11 reasons no sane person starts an internet marketing agency

Ian Lurie

This is the first of a 2-part series that documents 2 voices in my head. One voice perpetually says “You are an idiot for running an agency.” The other says “This rocks. It’s the greatest job in the world.” So fear not: I’m not having a mid-life nervous breakdown. Or, if I am, it’s not impacting my work. This is just the first half of an interesting pros and cons discussion.

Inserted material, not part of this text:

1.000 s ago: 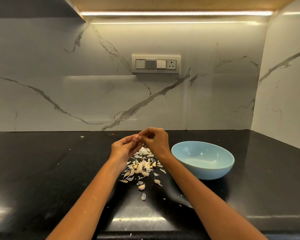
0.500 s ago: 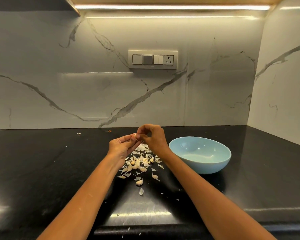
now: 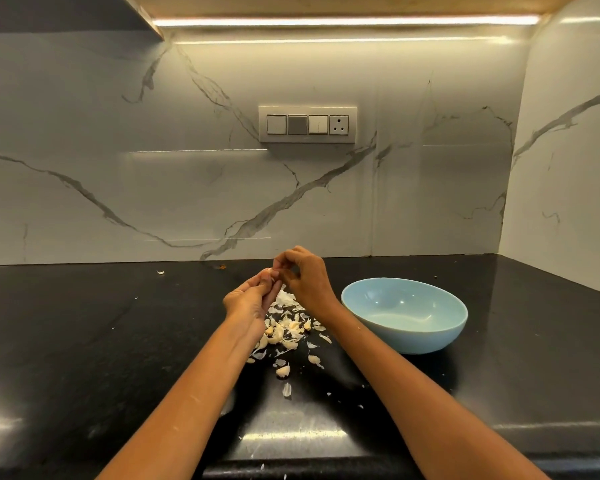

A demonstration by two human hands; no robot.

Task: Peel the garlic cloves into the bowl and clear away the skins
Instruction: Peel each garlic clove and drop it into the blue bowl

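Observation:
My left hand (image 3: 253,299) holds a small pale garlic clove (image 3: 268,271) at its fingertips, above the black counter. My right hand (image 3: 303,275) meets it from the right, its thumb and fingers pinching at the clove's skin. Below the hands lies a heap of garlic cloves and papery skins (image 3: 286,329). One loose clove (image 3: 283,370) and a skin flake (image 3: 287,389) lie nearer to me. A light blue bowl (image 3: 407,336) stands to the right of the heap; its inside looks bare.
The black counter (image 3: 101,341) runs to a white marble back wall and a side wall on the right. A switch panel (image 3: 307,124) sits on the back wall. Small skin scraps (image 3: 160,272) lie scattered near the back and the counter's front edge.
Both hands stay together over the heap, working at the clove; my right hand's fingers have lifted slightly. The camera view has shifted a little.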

I had an epiphany today. Sane people do not run internet marketing agencies.

They develop tools.

They sell training.

But agencies? No chance. Don’t worry, I’m not going anywhere. I haven’t been sane since I was 3. If you’re relatively balanced, though, you’ll heed these warnings:

  1. Online agencies are a weird hybrid of a traditional print agency and a ‘web’ company, combining the disadvantages of both: No real assets, undervalued services, 1,000 clowns all clamoring that they can do what you do, and a payroll to meet. We’re the Tromboon of the services world.
  2. Our income is at the mercy of services-based contracts which can be shredded at any time. Write any contract you want. If your client decides to break it, they can break it. Then you ask yourself: Is it worth it to go to court? In 16 years, I’ve never said ‘yes’.
  3. We don’t control the channels. When Madison Ave. agencies sprang up, they bought and sold the TV time and print space their clients needed. And the networks and publishers needed the agencies to sell it all. Not so on the internet, where anyone with a credit card can accidentally spend $35,000 on PPC ads, overnight.
  4. The channels compete with us. Google has an SEM consulting team. So does Bing. Most e-mail marketing providers have in-house teams, too. Sure, they’re all devoted to parting hapless clients from their money. They don’t provide a lot of value—most clients understand that. But it’s still a ridiculous situation. I bring Google, Bing et al business. In exchange, they compete for our business, and our staff.
  5. There’s no there, there. You’re constantly competing with morons who can’t even do SEO on their own sites, but “Dare you to compare my results to any other internet marketing consultant.” OK. How’s about I grab your top 2 clients and see if they rank in the top 5 for the first 2 words in their title tag? Oh, that’s not your target phrase? OK. Tool.
  6. You don’t get much time to work on intellectual property, training, etc. That’s because you’re too busy whining on your blog.
  7. You’re at the mercy of your vendors. All it takes is your web hosting provider, or your e-mail marketing provider, or your landlord to have some kind of total clusterf%$$ and you get to spend two weeks straightening it out.
  8. You’re always working in the business, not on it. I’m a crappy CEO, I admit. I’m too apt to dive into client work. But most agencies, including Portent, get stuck in this awkward in-between state: Not quite big enough to push the CEO out of day-to-day affairs, and not quite small enough to let the CEO comfortably consult with each client. If you figure out how to break that deadlock, let me know.
  9. Lack of legitimacy. 16 years in business and I still have companies asking me for my last 3 years of financial statements to make sure Portent is ‘for real’. Are you kidding me? I’ve been profitable more years than they have!
  10. The leeches flock. If your agency’s been around more than 10 years, you start getting calls from folks who want to ‘partner’ with you. In a few cases, there’s a good relationship to be had. In most, though, ‘partner’ means ‘Attach myself to your agency like a tick, suck out a few clients, then fall off, bloated and dead, after six weeks.’ Choose partners carefully.
  11. Your most valuable asset is hardest to sell. You know a lot of stuff. Your expertise is amazing. But clients want hourly rates. VC’s turn up their noses. Why? Because you can’t put knowledge in cans on a shelf. You don’t stock it or store it. It’s an invisible, intangible asset that you blurt out in a 30-second conversation. That one suggestion you just made probably increased client earnings by 15%. Billable value? $.45, and the CFO is going to call you on it.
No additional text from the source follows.